In September 2006, I gave a seminar to teachers at Singapore American School, suggesting that they could thrash the investment returns of most professional investors (especially after taxes) if they built low cost portfolios of index funds.

Creating a sample portfolio with a hypothetical $200,000, I promised to track the returns, while giving the attendees access to the online tracking account at

Just a few months later, the American Funds company introduced its Target Retirement Funds. Each Target Fund represents a combination of American Fund mutual funds:  entire portfolios rolled into one.  They contain bond funds and stock funds, with the bond components increasing slightly each year, as the investor gets closer to retirement.

In contrast, the portfolio of indexes that I created didn’t require a bunch of overpaid analysts.  Nor did it come with a broker’s sales commission incentive.  It simply represented the world’s stock market, balanced with a U.S. bond market index.  And you could purchase the indexes without paying a sales commission.

The indexed portfolio was split into thirds:

  • 33% in Vanguard’s U.S. total stock market index
  • 33% in Vanguard’s international stock market index
  • 33% in Vanguard’s total bond market index

I rebalanced the portfolio once a year, taking roughly 10 minutes out of my day.  Every other year, I increased the bond market component as my hypothetical investor grew older (bonds currently represent 38% of the total portfolio).

How has the indexed portfolio compared with the results from the slick team at American Funds?
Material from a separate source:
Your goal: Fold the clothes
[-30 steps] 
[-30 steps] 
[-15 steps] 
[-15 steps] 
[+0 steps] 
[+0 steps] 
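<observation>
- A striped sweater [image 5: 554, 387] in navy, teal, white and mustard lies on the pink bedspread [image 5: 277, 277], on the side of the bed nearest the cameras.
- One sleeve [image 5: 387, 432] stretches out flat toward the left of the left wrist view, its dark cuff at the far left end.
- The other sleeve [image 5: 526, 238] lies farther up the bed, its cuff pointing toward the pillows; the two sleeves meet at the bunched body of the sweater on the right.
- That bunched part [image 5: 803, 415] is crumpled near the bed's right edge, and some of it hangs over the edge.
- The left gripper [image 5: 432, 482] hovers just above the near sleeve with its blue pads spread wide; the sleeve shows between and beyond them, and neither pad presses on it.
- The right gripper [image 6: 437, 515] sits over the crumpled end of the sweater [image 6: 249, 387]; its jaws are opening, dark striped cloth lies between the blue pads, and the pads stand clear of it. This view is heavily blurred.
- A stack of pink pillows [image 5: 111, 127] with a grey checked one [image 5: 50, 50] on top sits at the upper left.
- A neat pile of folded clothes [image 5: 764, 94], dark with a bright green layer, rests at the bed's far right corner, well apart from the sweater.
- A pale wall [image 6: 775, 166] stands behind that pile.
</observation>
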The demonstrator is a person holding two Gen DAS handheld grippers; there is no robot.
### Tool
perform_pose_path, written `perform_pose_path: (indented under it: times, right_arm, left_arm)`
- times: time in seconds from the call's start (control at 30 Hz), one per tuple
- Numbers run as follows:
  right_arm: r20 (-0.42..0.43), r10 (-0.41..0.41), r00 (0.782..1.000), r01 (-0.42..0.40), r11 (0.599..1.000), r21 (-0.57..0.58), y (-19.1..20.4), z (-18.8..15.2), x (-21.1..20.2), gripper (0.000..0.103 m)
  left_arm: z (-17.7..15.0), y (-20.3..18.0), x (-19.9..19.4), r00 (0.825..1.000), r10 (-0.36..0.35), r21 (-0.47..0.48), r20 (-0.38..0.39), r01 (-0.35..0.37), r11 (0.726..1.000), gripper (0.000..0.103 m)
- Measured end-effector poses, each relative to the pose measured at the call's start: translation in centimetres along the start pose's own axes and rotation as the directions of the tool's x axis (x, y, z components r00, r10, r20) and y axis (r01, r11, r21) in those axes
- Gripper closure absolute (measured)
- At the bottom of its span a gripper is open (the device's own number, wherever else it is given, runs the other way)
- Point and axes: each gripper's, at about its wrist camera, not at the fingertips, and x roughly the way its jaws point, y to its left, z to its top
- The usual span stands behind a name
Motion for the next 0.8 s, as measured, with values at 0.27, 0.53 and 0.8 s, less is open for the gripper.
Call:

The closest American Fund Target Retirement fund, based on similar stock/bond allocations, is the Target Retirement 2020 fund.  Since January 2007 (when the American fund was first available) the indexed portfolio has given it a royal hiding.

Comparative Returns – January 2007  to August 2012


Is your broker’s annual Christmas card worth $46,064?

The comparative difference between the hypothetical $200,000 portfolios amounts to $46,064 after just five years, eight months.

Exactly $11,500 of that money would have gone to the salesperson—some of it into college funds.  Too bad it wasn’t for your kids.  The remaining $34,564 was a penalty investors suffered for internal fund costs and poorly allocated money.

Without a pension to look forward to, I can’t afford to invest in actively managed mutual fund products—especially those charging sales fees of 5.75%

Can you?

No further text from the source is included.